> **Work instruction**: Beneath this task are records; print exactly the stretch of them from the line with "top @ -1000" through the line with "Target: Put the", both ends included.

··· The records

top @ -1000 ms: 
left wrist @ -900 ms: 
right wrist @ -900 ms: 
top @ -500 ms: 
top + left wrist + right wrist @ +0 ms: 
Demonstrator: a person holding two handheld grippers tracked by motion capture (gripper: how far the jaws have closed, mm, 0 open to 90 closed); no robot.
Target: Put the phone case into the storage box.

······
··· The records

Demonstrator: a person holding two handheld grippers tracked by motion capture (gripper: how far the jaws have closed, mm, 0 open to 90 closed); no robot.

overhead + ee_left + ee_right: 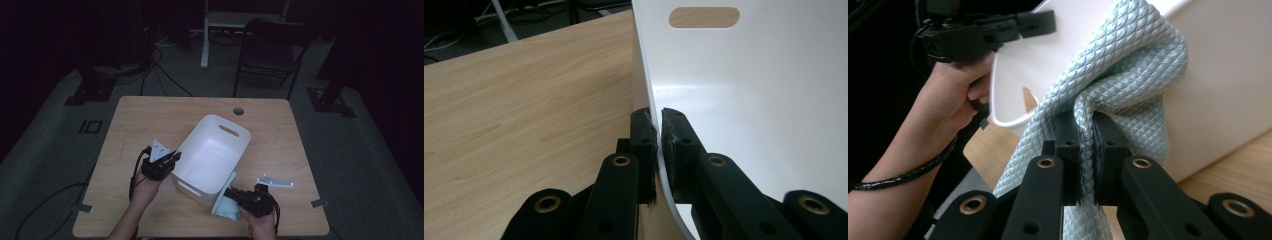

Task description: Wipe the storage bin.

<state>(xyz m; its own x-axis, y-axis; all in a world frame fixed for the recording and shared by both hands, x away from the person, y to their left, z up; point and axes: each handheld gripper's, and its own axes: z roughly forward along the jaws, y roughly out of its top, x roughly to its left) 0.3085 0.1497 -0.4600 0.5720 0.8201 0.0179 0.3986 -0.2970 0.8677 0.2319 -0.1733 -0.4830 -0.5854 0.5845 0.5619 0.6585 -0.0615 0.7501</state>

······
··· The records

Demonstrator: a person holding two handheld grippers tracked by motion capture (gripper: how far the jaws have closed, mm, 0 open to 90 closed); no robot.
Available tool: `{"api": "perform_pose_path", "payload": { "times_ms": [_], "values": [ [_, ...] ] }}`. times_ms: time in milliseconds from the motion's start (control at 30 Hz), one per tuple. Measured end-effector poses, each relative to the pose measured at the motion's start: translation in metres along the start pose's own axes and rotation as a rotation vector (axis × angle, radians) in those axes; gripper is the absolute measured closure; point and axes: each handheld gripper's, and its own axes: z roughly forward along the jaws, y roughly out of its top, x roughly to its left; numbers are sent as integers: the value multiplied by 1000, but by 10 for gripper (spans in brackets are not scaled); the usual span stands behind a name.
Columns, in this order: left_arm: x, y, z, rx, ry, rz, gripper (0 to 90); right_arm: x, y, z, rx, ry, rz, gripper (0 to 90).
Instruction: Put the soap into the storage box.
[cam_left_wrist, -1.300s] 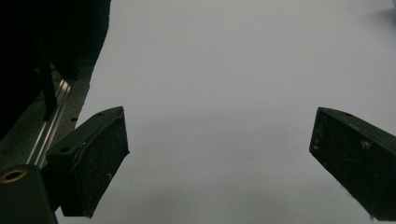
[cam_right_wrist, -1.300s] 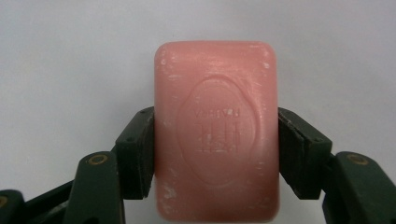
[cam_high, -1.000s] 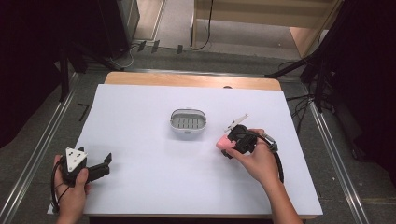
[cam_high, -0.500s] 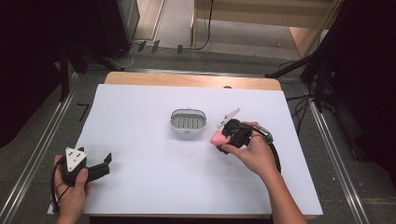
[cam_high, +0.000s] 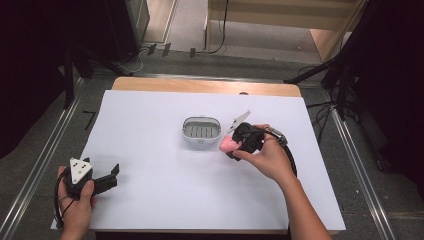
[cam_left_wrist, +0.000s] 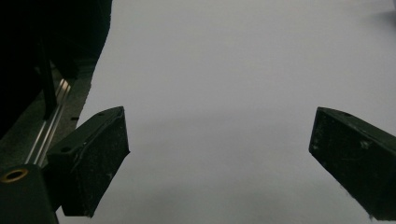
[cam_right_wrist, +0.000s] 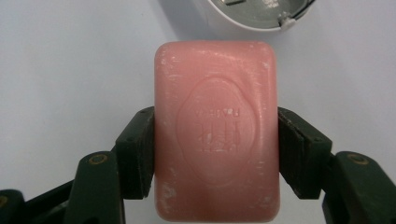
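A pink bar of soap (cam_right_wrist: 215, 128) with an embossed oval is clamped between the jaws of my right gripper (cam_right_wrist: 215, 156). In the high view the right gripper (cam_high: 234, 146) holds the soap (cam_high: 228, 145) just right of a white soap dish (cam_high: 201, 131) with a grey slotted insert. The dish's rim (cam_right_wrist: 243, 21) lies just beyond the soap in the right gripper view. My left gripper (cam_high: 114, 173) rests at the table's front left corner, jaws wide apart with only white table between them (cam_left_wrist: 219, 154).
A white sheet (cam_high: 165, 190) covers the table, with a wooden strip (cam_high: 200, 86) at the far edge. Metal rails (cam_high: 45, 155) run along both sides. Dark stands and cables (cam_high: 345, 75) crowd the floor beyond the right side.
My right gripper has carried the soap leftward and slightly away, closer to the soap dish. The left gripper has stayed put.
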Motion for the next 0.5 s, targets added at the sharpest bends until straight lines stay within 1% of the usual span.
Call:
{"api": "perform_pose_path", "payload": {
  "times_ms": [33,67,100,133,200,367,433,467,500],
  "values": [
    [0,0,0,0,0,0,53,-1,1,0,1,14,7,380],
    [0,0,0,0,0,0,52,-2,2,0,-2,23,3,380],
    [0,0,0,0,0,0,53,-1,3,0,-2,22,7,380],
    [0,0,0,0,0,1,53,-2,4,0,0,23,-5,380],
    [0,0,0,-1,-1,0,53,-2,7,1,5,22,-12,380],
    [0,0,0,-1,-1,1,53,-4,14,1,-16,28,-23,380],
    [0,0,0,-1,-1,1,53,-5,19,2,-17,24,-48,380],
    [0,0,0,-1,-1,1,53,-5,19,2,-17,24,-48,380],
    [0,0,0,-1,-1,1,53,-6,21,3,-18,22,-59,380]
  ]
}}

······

> **Solution**:
top @ -1000 ms: 
left wrist @ -900 ms: 
right wrist @ -900 ms: 
top @ -500 ms: 
top + left wrist + right wrist @ +0 ms: 
Demonstrator: a person holding two handheld grippers tracked by motion capture (gripper: how far the jaws have closed, mm, 0 open to 90 closed); no robot.
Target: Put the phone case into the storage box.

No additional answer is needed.